The Thrift Savings Plan was designed to provide you with income after you

retire. The amount you will have in your account depends on the decisions you

make -- how much you contribute, how you invest, and whether you take money out

of your account before retirement.

The Thrift Savings Plan loan program is an important benefit that allows

participants access to the money in their accounts. However, taking a loan could

result in less money for you at retirement. So, before you borrow from your

account, consider the following:

  1. 1. If your TSP investments earn higher rates of return than the interest rate

    on the loan, the loan interest you pay will not be equal to the earnings you

    would have received if the money had remained in your account. This means that

    your TSP account will be smaller than it would have been if you had not borrowed

    from it.

  2. If you are not able to contribute as much to the TSP because of the

    financial burden of your loan payments, your TSP account will not grow as

    quickly. If you are a FERS employee and you have to reduce your contribution

    rate to below 5%, you will also give up agency matching contributions.

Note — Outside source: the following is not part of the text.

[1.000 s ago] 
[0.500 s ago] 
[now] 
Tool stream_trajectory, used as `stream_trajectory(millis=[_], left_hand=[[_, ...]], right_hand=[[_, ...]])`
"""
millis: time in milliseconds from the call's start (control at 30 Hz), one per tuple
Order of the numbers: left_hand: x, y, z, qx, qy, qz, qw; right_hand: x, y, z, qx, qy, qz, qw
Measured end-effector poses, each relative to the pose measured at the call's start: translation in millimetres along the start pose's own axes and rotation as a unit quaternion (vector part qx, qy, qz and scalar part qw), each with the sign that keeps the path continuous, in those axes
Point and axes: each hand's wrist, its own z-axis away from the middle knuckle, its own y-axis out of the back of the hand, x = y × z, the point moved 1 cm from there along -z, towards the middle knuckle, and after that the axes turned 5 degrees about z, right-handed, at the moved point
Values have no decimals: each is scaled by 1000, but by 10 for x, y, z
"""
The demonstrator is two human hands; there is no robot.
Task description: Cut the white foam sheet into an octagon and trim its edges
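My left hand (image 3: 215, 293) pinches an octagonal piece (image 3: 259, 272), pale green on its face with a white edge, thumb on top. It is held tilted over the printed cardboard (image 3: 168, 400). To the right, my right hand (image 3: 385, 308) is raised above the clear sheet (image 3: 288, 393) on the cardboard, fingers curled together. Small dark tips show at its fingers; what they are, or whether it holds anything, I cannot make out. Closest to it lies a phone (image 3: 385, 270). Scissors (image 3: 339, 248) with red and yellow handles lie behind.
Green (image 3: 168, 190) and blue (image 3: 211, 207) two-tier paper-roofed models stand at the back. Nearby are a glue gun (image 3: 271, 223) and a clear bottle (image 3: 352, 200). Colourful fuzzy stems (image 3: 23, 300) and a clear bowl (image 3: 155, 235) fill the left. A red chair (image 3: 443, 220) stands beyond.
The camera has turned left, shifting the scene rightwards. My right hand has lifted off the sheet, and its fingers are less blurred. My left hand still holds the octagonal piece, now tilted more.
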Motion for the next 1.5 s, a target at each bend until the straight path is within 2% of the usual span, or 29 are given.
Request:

  3. A TSP residential loan is not a mortgage. Therefore, the TSP loan interest

    payments are not tax deductible, as they might be for a mortgage or home equity

    loan.
    Before you take a TSP loan, make sure you realize its potential effect

    on your retirement income and decide whether it makes more sense to borrow from

    another source.

Before you take a TSP loan, make sure you realize its potential effect on

your retirement income and decide whether it makes more sense to borrow from

another source.

Source:  TSPBK04 (6/06)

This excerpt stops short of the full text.